Un sacerdote en Dachau, Jean Bernard, p.45

Correciones y carácter, el nabo de Leningrado

Vladimir Nabokov

Vladimir Nabokov

Unos años más tarde, los editores de New Yorker se obstinaron en retocar «Mi educación inglesa» y «Retrato de mi madre», que poco después se convertirían en capítulos de Habla, memoria. Nabokov rechazó todas las correciones, y declaró: [prefiero] «la sinuosidad, que me es propia y que sólo a primera vista puede parecer torpe u oscura. ¿Por qué no hacer que el lector relea una frase de vez en cuando? No le va a causar daño». Pero el New Yorker no cejaba en su frenético afán corrector, y Nabokov rechazó cada sugerencia con celo diabólico. Respecto a su «Retrato», contestó: «No hubo nadie llamada “Juana de Arco”. Aun así, prefiero su verdadero nombre, Joaneta Darc. Sería bastante estúpido, por ejemplo, si en un New Yorker publicado en 2500 me llamaran “Voldemar de Cornell” o “Nabo de Leningrado”. Así  pues, en resumen, querría mantener “fatídicos acentos” y “Joaneta Darc”, si es posible».

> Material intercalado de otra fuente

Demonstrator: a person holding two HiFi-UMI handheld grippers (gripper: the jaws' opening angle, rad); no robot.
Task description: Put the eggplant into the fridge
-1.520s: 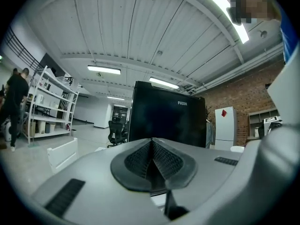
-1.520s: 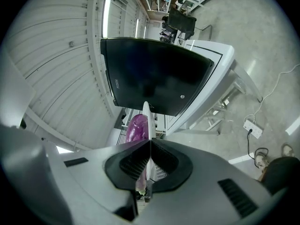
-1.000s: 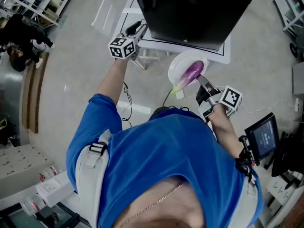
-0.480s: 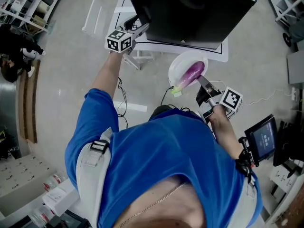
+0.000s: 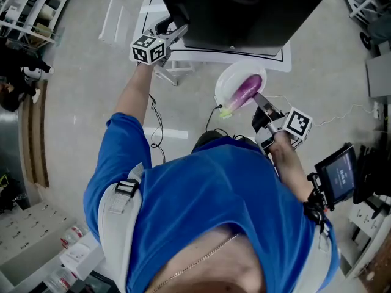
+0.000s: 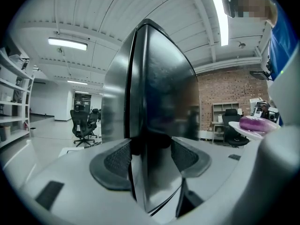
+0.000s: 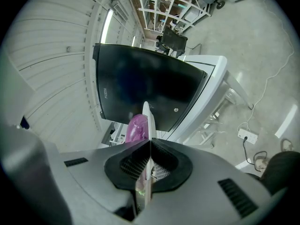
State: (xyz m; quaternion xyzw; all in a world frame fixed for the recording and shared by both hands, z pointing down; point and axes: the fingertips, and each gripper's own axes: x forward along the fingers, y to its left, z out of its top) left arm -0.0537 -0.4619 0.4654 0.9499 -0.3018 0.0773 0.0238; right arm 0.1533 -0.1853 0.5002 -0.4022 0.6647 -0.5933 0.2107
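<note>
The black fridge (image 5: 244,11) stands shut on a low white platform (image 5: 278,61). My left gripper (image 5: 177,34) is at its near left corner. Its jaws have just been opening and now stand open, with the door's edge (image 6: 140,93) between them. The purple eggplant (image 5: 246,89) lies on a white plate (image 5: 227,81) just in front of the fridge. My right gripper (image 5: 256,99) is shut on the plate's near rim (image 7: 146,116). The eggplant (image 7: 136,128) shows just beyond the right gripper's (image 7: 149,161) jaws. It also shows at the far right in the left gripper view (image 6: 255,123).
A small monitor on a stand (image 5: 336,176) is close to my right elbow. Cables (image 5: 156,124) trail over the grey floor beneath my left arm. Shelving (image 5: 30,11) lines the far left, and office chairs (image 6: 82,123) stand behind the fridge.
My left gripper has shifted a little along the fridge's left corner and its jaws have spread. The right gripper with the plate and eggplant has stayed put.
</note>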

El encantador. Nabokov y la felicidad, Lila Azam Zanganeh, p. 99

El mejor movimiento de cámara de David Lynch

Escena del Hombre elefante, de David Lynch

Creo que el mejor movimiento de cámara de todas mis películas está en una escena de El hombre elefante, donde el personaje que interpreta Anthony Hopkins descubre por primera vez al hombre elefante y la cámara se acerca para ver la reacción en su rostro. En términos técnicos, el movimiento era muy bueno, pero también, justo cuando la cámara se detuvo frente al rostro de Hopkins, éste derramó una lágrima. Eso no estaba planeado en absoluto, es una de esas cosas mágicas que suceden en un plató de cine. Y, aunque era la primera toma, cuando lo vi, decidí que no tenía sentido ni siquiera probar una segunda.

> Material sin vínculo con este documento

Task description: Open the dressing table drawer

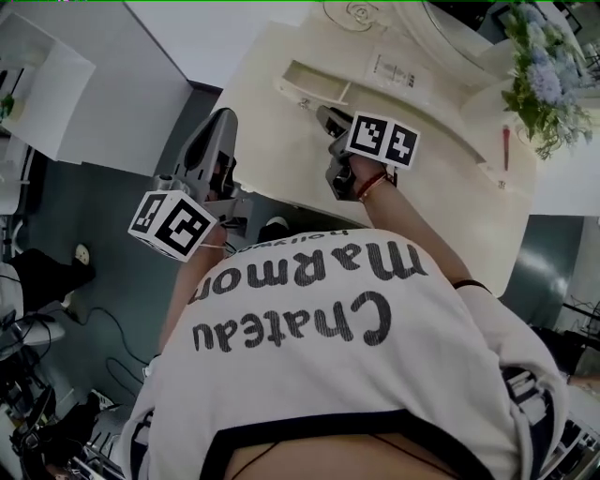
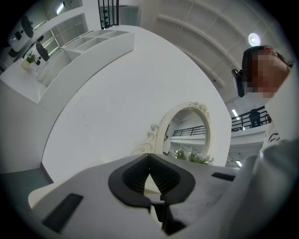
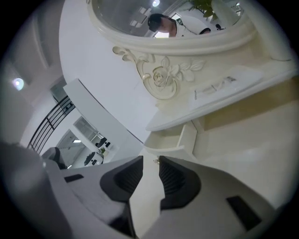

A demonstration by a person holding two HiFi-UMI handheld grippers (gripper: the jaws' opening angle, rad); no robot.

Lecciones de cine, Laurent Tirard, entrevista a David Lynch, p.144

No hi ha drecera

En el jardín, Joaquín Sorolla, 1896

«Si vols ser escriptor (imposa Stephen King), el primer que has de fer són dues coses: llegir molt i escriure molt. No conec cap manera de saltar-s’ho això. No hi ha drecera.»

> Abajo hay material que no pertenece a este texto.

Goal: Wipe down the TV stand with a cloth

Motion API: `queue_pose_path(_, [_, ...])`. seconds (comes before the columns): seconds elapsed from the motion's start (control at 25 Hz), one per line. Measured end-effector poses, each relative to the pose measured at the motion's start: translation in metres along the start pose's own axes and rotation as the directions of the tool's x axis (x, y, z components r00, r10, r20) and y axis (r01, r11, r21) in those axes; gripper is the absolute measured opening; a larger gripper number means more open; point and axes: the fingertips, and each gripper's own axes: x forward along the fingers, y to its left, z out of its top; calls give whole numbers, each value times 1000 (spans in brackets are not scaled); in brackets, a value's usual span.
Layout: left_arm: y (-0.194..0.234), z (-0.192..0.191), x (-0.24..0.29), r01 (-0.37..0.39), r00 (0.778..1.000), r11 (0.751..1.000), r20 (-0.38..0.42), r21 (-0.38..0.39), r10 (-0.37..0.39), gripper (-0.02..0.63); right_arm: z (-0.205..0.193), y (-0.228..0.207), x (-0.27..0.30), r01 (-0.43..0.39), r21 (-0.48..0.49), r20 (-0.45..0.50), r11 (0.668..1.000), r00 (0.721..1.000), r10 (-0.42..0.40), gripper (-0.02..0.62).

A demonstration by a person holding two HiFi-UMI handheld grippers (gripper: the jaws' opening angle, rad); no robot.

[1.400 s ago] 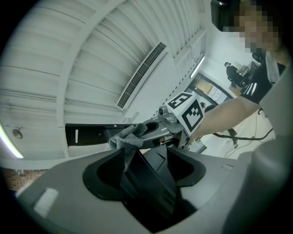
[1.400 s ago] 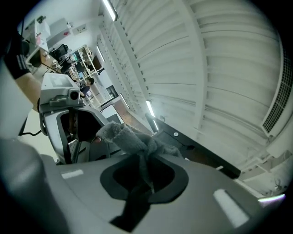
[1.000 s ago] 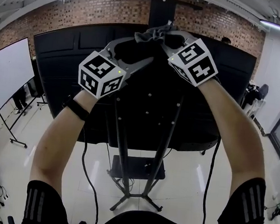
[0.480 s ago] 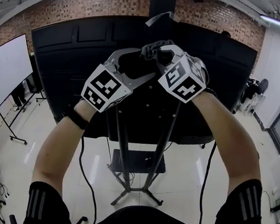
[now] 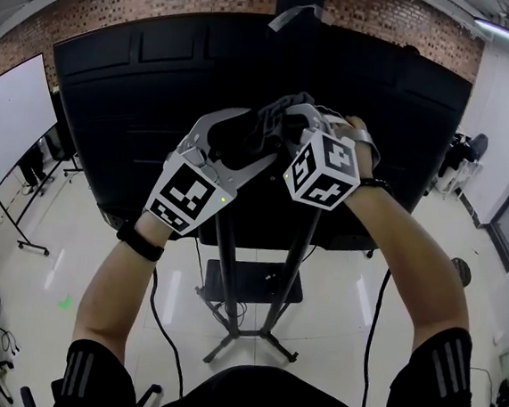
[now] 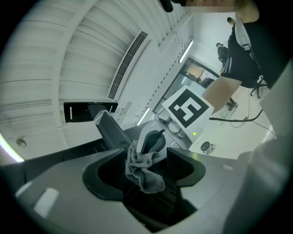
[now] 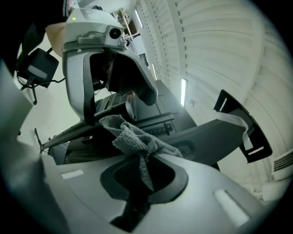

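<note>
To wipe well, I think a flatter part of the cloth should be pressed on the TV stand with even strokes. The right tool pinches the cloth; the left tool is spread around it. The cloth is grey, crumpled, towel-like, held high before the stand's dark panel, touching or not I cannot tell
</note>
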Motion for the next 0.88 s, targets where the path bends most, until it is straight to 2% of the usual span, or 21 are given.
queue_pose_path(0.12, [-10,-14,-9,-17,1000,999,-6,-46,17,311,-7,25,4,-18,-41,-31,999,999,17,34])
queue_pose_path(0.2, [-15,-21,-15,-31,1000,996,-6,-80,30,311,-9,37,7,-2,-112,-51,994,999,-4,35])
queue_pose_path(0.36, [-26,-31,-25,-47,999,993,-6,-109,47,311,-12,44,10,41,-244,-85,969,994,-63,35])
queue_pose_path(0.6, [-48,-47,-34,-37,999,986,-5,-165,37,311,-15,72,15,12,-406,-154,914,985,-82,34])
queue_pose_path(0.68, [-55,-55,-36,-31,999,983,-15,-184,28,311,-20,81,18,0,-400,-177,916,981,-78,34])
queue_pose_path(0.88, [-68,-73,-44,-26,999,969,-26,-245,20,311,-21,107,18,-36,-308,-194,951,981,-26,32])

Com escric. Les regles del joc, Andreu Martín, p.71

Gesto de Picasso

Retrat d’una ballarina espanyola, Joan Miró, 1921

Según Ferran [Ferran Cano], Miró le contó que una vez Picasso lo visitó en su estudio y se quedó asombrado por un cuadro en particular, Retrat d’una ballarina espanyola. Picasso se lo quiso llevar. Le dijo a Miró que, a cambio, podía ir a su taller y elegir cualquier cuadro. Podría venderlo y vivir del dinero durante un año. Picasso se llevó el Miró, y ahora es una de las pocas obras de la colección personal de Picasso expuesta en el Musée Picasso de París. A Miró, sin embargo, el intercambio le pareció tan injusto que nunca fue al taller de Picasso a reclamar el cuadro que le correspondía.